É um risco

Há uns dias recebi um telefonema. Aflito. Uma menina quis muito oferecer um ramo de flores à professora. Só que na altura de o entregar não resistiram e deram as mãos, uma à outra, e assim ficaram uns segundos. E agora? Qual era o risco?

A vida é um risco. Todos ouvimos já esta sentença, vezes sem conta. A vida é um risco. E no entanto nunca como agora procuramos vivê-la com tão pouco.

No limite, se fossemos todos capazes de viver sozinhos, isolados do mundo e uns dos outros, durante cerca de um mês e saíssemos depois desse confinamento síncrono e universal, o problema estaria resolvido. Quebraríamos a cadeia de transmissão. E a vida voltaria a poder ser como dantes. Antes da covid. Mas o que parece uma fórmula simples no papel é, na prática, impossível de concretizar. Como são algumas das recomendações que dirigimos aos lares, às instituições, às escolas.

Higiene das mãos, utilização da máscara, distanciamento físico. São os pilares sobre os quais devemos construir a nossa forma de viver, enquanto a pandemia durar. E devemos procurar aplicá-los, sim, mas não a todo o custo. Não tentando alcançar o risco zero, que nunca admitimos como objectivo, numa vida antes da covid-19, nas vidas antes desta pandemia. Devemos procurar aplicá-los, sim, mas colocando na balança outros pesos.

Tarefa difícil...Quanto pesa a solidão? De 14 dias isolado num quarto de um lar? E se forem 140 dias? Quanto pesa a tristeza de deixar de jogar às cartas no parque de todas as tardes? Quanto pesam as vidas baralhadas de quem ficou ainda mais entregue à sua própria sorte? Talvez seja melhor aliviar a carga. Mas tirar todas as bolas de todos os recreios, retirar todos os sapatos de todas as creches, desaconselhar banhos de chuveiros para quem fica ainda mais limitado ao leito, ou de chuva, para quem deixou de poder passear ao ar livre!, será a solução? Exigimos a factura mais alta aos mais novos e aos mais velhos. Tiramos futuro a uns, presente a todos.

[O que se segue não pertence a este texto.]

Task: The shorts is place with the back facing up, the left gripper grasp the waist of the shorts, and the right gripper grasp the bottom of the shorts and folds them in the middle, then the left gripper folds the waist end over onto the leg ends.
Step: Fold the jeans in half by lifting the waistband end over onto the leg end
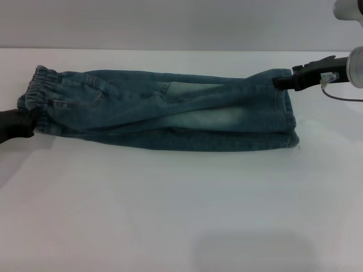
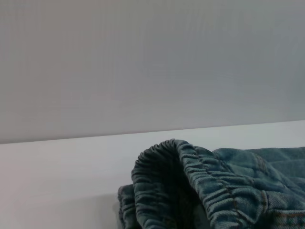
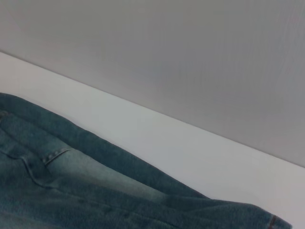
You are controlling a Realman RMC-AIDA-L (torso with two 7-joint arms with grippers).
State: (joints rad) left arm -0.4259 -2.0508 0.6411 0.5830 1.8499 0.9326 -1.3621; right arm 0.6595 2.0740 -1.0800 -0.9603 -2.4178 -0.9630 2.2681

Vivemos tempos difíceis, incertos. Também na medicina aprendemos, mudamos. Fazemos hoje tratamentos que há seis meses eram considerados contraindicados. E às vezes é difícil navegar no meio de tanta informação, tanta publicação, tanta contradição. Mas também como na medicina, há um princípio que nos deve nortear. O princípio da não maleficiência; Primum non nocere: primeiro, não prejudicar.

Temos obrigação de proteger melhor quem mais precisa do nosso cuidar. E sermos capazes de saber a quem devemos exigir mais e a quem podemos limitar menos. Esta é a 2º fase e a segunda oportunidade que temos de fazer melhor.

Há uns dias recebi um telefonema. Aflito. Uma menina quis muito oferecer um ramo de flores à professora. Só que na altura de o entregar não resistiram e deram as mãos, uma à outra, e assim ficaram uns segundos. E agora? Qual era o risco?- perguntava a avó, aflita. De transmissão do vírus? Perguntei eu. Baixo...respondi. E se higienizaram as mãos depois, se a professora estava com máscara...então praticamente zero!

Mas atenção, tinham corrido um risco maior: o de viverem uma ligação que as marcará para toda a vida. A que continuará, quando tudo isto passar.